Convenience store owners are gearing up against Mayor Michael Bloomberg’s proposals to keep cigarettes out of sight in their shops.
Shop owners in the Save Our Stores Coalition met today at a tobacco store near City Hall, saying the administration’s plans will be a stress.
The Council is scheduled to discuss bills tomorrow that propose raising the legal age to buy tobacco to 21 and limiting the visible display of cigarettes in stores.
“Our members do not need these additional tobacco product sales restrictions,” said Ramon Murphy, president of The Bodega Association of the United States.
Added Jim Calvin, president of the NY Association of Convenience Stores, “Our small stores are part of the lifeblood of our neighborhoods, and if they’re complying with the laws, there’s no reason to saddle them with the additional regulations in these proposals that could put them out of business.”
Members say the group represents about 10,000 tobacco retailers and more than 56,000 employees.
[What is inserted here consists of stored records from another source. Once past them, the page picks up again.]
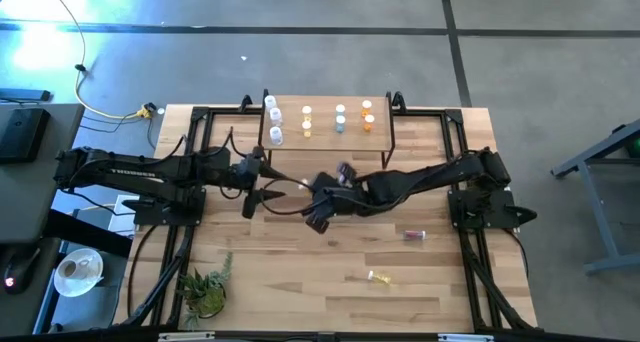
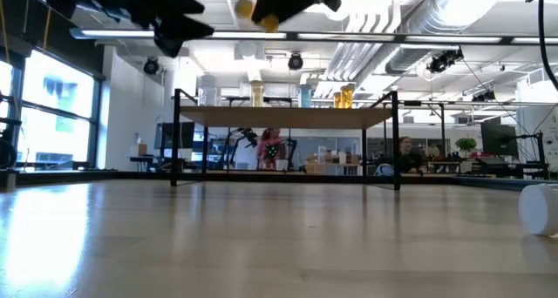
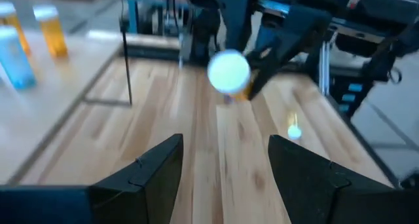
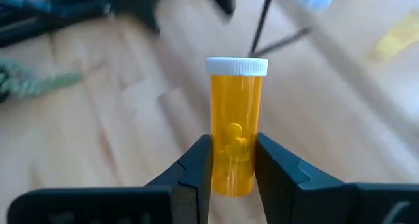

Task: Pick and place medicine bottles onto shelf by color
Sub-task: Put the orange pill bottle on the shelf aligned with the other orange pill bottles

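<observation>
Wooden tabletop (image 1: 330, 257) lies mostly bare below the arms. Right gripper (image 4: 232, 162) clenches an amber-orange white-capped pill bottle (image 4: 234, 129) aloft; left gripper (image 3: 226, 165) stands released nearby.

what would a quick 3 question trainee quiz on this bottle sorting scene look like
1. True or false: the right gripper is shut on an amber bottle with a white cap.
2. Multiple choice: the left gripper is A) holding a bottle, B) open and holding nothing, C) resting on the shelf.
3. Fill in: apart from the bottles on the shelf, ___ bottles lie on the tabletop on the right arm's side.

Key
1. True; the bottle sits between the fingers with its cap pointing away from the wrist.
2. B; its fingers stand apart, facing the held bottle.
3. Two: a reddish bottle and a yellow bottle.
</observation>
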You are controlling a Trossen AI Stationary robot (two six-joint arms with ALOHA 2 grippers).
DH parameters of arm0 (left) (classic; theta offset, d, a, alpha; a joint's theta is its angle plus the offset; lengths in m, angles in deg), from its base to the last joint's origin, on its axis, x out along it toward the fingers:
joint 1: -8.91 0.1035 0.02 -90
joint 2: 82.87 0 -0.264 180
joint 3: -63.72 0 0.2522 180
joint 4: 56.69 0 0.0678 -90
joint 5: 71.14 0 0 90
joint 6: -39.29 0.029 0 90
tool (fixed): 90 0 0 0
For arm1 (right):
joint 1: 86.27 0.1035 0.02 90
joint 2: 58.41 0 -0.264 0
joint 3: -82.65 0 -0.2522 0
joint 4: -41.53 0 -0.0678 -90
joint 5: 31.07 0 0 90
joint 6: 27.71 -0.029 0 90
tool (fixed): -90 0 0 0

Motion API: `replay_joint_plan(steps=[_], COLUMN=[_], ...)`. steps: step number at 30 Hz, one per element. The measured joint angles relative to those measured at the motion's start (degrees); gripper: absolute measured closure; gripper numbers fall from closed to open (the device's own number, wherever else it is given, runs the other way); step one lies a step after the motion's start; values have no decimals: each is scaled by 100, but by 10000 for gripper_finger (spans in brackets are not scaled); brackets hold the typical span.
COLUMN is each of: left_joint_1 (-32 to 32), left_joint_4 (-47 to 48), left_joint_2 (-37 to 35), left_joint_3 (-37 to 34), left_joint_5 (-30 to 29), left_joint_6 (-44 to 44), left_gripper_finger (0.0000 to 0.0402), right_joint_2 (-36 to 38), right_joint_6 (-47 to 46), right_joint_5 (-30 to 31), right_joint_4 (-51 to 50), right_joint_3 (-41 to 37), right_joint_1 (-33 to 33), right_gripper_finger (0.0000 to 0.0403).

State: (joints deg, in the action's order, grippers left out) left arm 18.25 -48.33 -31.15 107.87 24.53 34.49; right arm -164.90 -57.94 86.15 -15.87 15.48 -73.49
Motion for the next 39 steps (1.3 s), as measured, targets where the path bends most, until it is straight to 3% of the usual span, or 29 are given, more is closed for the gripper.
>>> replay_joint_plan(steps=[4, 8, 21, 29, 39], left_joint_1=[0, 2, 4, 9, 15], left_joint_4=[-722, -1466, -3015, -3733, -3909], left_joint_2=[2, 105, 565, 890, 1032], left_joint_3=[0, 2, 2, 2, 2], left_joint_5=[-70, -80, -379, -358, -336], left_joint_6=[-83, -96, -100, 6, 150], left_gripper_finger=[186, 186, 186, 188, 247], right_joint_2=[9, 11, 4, 4, 4], right_joint_6=[588, 1173, 2266, 2280, 2325], right_joint_5=[640, 905, 710, 538, 538], right_joint_4=[-123, -20, 657, 727, 770], right_joint_3=[500, 763, 1082, 1082, 1082], right_joint_1=[1, -1, -193, -234, -230], right_gripper_finger=[320, 320, 320, 320, 320])
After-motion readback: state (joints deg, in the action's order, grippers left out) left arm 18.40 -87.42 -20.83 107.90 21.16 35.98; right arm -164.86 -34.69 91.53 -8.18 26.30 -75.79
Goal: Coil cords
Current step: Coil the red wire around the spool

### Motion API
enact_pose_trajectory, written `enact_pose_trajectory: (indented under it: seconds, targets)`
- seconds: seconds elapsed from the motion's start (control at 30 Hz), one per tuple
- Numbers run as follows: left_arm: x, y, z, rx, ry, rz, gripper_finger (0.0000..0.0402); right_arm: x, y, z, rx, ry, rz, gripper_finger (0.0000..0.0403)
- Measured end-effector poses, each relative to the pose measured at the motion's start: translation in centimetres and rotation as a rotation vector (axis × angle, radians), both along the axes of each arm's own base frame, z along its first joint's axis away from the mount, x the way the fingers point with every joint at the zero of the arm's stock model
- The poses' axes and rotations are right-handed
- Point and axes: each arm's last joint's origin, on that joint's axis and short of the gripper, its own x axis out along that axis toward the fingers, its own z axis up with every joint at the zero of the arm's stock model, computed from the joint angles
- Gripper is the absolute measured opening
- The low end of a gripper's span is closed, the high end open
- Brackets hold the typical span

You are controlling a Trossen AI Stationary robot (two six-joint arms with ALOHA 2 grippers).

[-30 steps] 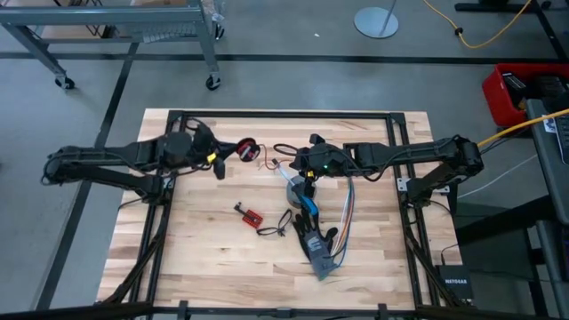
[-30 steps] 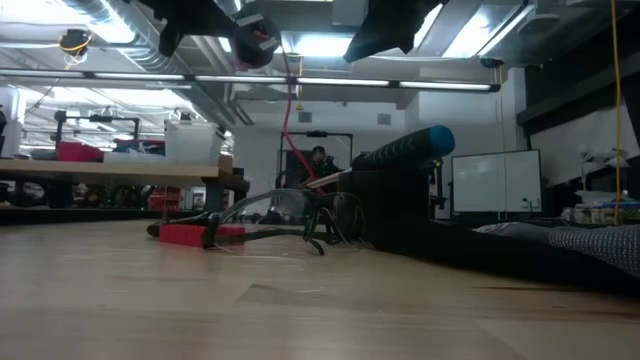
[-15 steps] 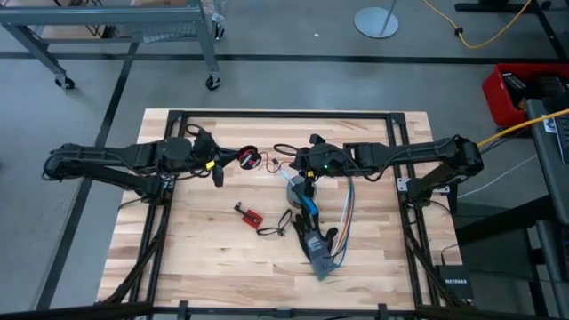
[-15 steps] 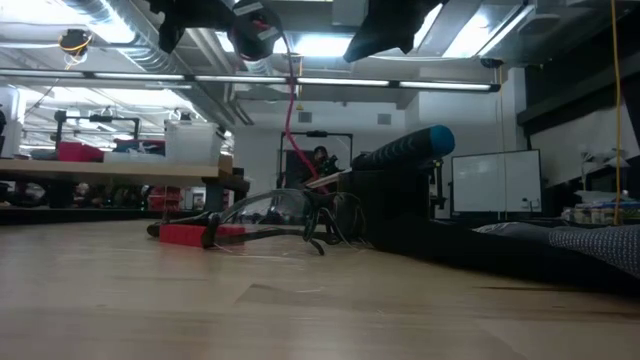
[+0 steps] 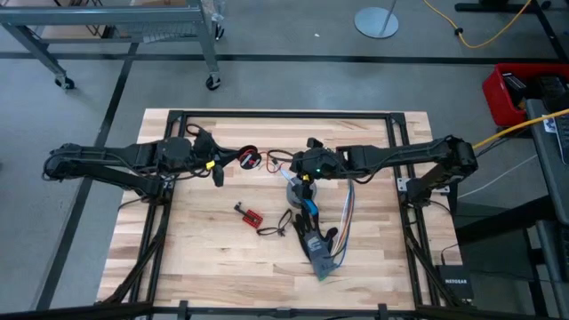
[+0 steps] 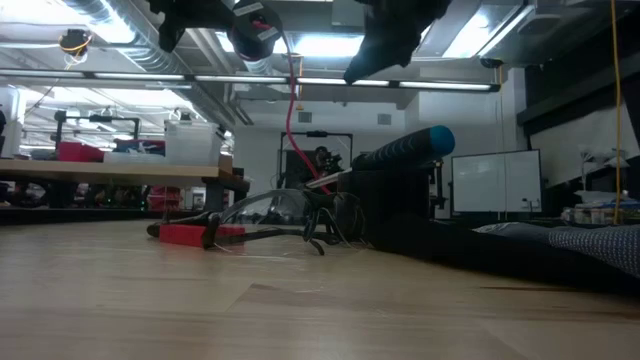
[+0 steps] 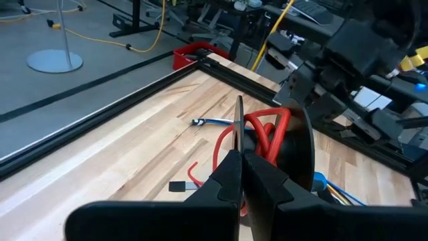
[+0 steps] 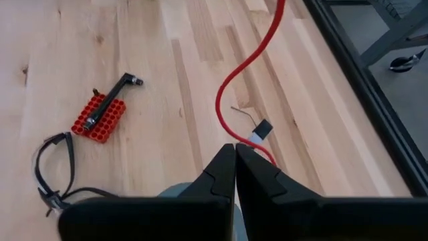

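While aloft, left gripper [image 5: 233,160] clamped on cords [image 5: 248,159], right gripper [image 5: 286,165] closed.

The counter [image 5: 213,240] is pale planked wood, smooth and matt. The cords [image 7: 264,134] look like glossy red plastic; the small board [image 8: 100,118] is studded red plastic.
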Motion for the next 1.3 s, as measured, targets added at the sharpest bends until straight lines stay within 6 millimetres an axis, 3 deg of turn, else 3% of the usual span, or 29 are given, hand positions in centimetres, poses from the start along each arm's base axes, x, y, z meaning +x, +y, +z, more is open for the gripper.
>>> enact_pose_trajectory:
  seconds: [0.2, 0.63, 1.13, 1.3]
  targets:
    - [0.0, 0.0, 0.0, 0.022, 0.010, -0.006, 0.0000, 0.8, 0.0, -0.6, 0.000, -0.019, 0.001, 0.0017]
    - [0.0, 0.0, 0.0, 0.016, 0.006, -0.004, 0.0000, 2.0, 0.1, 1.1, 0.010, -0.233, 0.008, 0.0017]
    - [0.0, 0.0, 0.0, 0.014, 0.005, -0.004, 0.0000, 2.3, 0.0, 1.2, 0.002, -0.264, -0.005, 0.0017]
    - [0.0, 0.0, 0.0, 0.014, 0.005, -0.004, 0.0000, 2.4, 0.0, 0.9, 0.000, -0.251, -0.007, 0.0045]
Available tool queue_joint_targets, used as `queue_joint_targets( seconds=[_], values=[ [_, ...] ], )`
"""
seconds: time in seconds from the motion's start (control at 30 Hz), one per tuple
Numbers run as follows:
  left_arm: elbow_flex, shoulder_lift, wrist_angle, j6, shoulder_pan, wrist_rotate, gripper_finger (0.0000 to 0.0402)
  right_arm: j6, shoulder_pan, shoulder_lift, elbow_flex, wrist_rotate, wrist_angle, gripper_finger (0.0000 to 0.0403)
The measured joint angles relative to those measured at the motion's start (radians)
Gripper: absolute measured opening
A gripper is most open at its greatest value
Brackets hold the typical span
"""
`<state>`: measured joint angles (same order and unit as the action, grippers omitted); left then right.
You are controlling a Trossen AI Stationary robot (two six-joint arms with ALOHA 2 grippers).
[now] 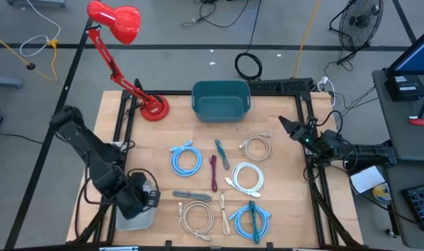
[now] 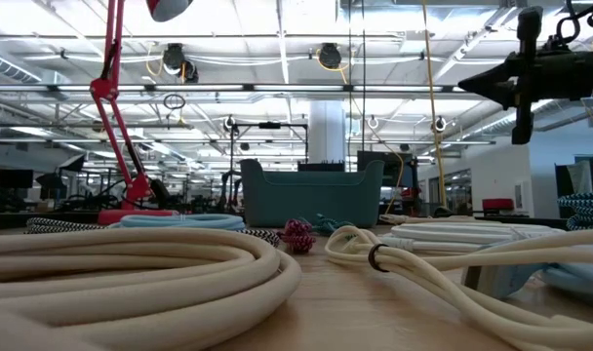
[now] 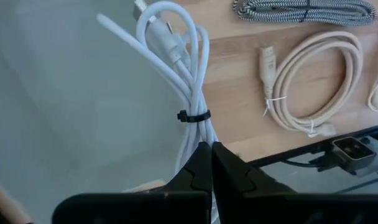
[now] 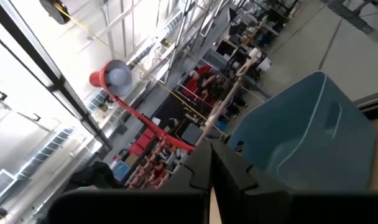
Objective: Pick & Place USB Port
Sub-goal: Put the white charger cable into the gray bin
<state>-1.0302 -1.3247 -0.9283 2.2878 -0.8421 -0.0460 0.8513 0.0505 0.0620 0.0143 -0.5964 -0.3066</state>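
On the slatted wooden table (image 1: 289,202), coiled glossy cables (image 1: 186,160) lie below a teal bin (image 1: 220,100); both hands (image 1: 148,197) (image 1: 287,126) closed, empty.

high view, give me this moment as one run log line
left gripper: shut, low at table's near-left corner | right gripper: shut, raised at right edge | teal bin: far centre | coiled cables: on table, none held

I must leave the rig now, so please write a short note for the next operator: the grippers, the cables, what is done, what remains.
Left gripper: shut, empty, at the table's front left corner, over a white cable lying there.
Right gripper: shut, empty, raised at the right edge, pointing toward the teal bin.
Cables: coiled bundles, among them a blue one, a white one and a beige one, lie in rows on the table.
Done: nothing visibly placed in the bin.
Left: all picking and placing.
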Motion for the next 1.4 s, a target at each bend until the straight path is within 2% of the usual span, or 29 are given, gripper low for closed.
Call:
queue_joint_targets(
  seconds=[0.43, 1.07, 1.17, 1.4],
  values=[
    [0.000, -0.148, -0.047, 0.010, 0.005, 0.047, 0.0000, 0.012, 0.000, 0.000, 0.000, 0.088, -0.002, 0.0000],
    [0.000, -0.162, -0.064, -0.013, -0.003, 0.090, 0.0001, 0.027, 0.000, 0.000, 0.000, 0.105, -0.018, 0.0000],
    [0.000, -0.162, -0.064, -0.020, -0.002, 0.081, 0.0009, 0.027, 0.000, 0.000, 0.000, 0.105, -0.018, 0.0000],
    [0.000, -0.162, -0.065, -0.035, -0.002, 0.063, 0.0057, 0.027, 0.000, 0.000, 0.000, 0.105, -0.017, 0.0000]
  ],
)
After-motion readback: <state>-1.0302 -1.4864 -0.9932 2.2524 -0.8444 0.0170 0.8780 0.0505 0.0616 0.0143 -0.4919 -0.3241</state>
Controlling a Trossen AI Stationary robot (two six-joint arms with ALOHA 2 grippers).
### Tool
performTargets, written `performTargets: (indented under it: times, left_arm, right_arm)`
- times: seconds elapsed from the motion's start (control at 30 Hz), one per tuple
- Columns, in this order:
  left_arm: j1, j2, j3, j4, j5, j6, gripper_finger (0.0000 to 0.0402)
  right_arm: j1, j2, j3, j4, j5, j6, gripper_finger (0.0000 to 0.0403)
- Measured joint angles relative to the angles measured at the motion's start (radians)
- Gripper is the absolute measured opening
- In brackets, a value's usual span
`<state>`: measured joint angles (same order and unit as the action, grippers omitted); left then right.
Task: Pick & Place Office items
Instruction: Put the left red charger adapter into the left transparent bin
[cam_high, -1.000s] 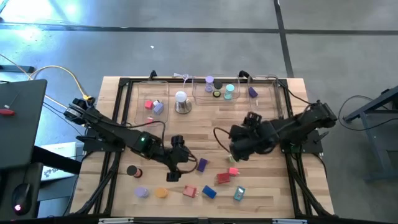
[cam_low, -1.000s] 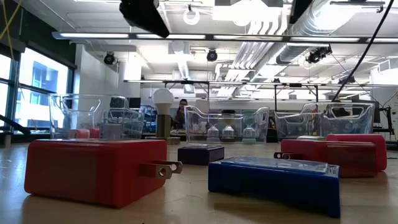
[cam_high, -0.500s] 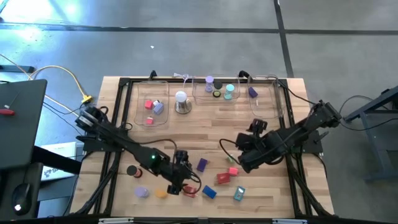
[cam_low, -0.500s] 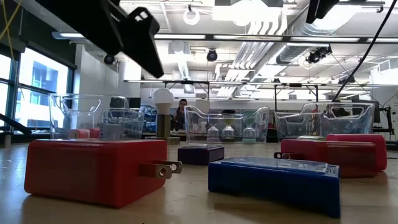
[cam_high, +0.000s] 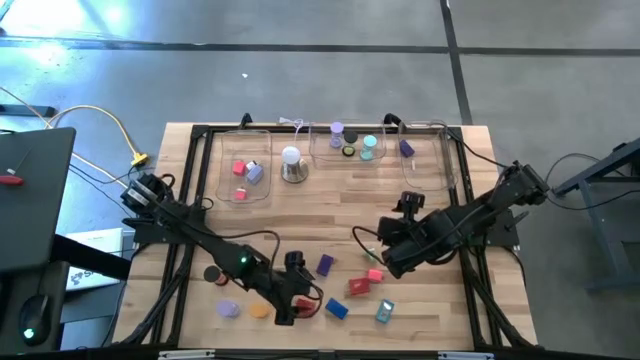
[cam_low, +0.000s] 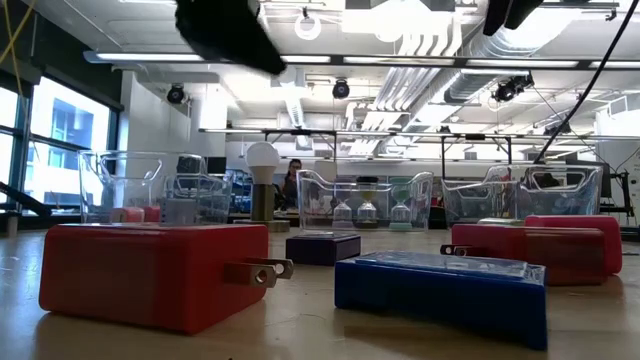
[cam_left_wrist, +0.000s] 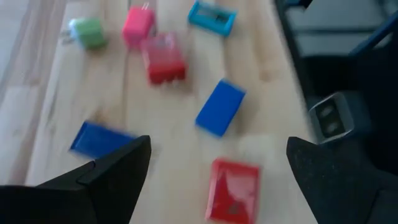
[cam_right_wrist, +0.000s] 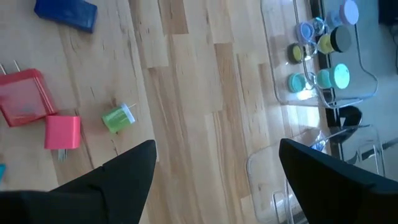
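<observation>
The left gripper (cam_high: 291, 303) hangs over the front of the wooden table (cam_high: 300, 215) with its fingers (cam_left_wrist: 106, 177) spread wide and nothing between them. In its wrist view a red block (cam_left_wrist: 233, 190) lies just ahead of the gap, a blue block (cam_left_wrist: 220, 107) a little farther on, and a second blue block (cam_left_wrist: 96, 138) close by one finger. Beyond those sit another red block (cam_left_wrist: 163, 58), a pink block (cam_left_wrist: 138, 23), a green piece (cam_left_wrist: 88, 32) and a teal piece (cam_left_wrist: 212, 16). To the outer side of this gripper, a lilac roll (cam_high: 228, 309) and an orange roll (cam_high: 260, 311) lie near the table's front edge, with a black roll (cam_high: 212, 273) farther back.

The right gripper (cam_high: 385, 247) hovers over the middle of the table, its fingers (cam_right_wrist: 115, 174) also spread wide and empty. Just beside it on the front side are the pink block (cam_right_wrist: 62, 132) and the green piece (cam_right_wrist: 117, 118), with a red block (cam_right_wrist: 23, 96) next to them. Well behind it, a clear tray (cam_right_wrist: 283, 62) along the far edge holds several round rolls (cam_right_wrist: 336, 76). Another clear tray (cam_high: 245, 175), behind the left gripper, holds a red and a lilac piece, with a white dome (cam_high: 291, 158) beside it.
</observation>
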<state>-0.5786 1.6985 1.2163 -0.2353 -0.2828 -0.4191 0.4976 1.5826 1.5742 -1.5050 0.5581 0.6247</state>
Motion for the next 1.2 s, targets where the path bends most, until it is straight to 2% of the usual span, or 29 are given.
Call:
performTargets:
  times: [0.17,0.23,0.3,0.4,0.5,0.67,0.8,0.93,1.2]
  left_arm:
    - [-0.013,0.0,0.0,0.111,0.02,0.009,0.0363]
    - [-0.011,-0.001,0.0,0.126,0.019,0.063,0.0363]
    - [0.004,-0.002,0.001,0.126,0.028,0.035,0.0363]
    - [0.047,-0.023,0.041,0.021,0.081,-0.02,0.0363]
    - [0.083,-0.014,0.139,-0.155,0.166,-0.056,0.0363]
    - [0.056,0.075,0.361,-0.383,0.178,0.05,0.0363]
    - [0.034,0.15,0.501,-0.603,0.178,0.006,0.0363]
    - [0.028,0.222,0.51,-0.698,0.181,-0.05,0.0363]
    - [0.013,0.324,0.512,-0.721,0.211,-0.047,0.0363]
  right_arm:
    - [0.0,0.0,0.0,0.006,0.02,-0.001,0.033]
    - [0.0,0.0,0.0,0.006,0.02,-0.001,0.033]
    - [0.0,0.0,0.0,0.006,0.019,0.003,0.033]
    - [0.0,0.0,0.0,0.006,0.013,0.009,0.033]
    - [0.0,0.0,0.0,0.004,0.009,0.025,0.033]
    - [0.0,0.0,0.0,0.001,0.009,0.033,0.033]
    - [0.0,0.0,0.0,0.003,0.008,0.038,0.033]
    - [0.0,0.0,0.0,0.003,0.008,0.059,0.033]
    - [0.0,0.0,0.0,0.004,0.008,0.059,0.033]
It includes stores like 7-Eleven franchises, union members and The Bodega Association of the United States.
Chong Sik Lee, president of the Korean-American Grocers Association of NY, suggested the city should focus instead on enforcing existing laws.
The group said the proposed changes would send more customers to illegal, black-market sellers.
“If they go out of business … the only ones who benefit are the guys selling illegal tobacco products from out of their trunk,” Calvin said.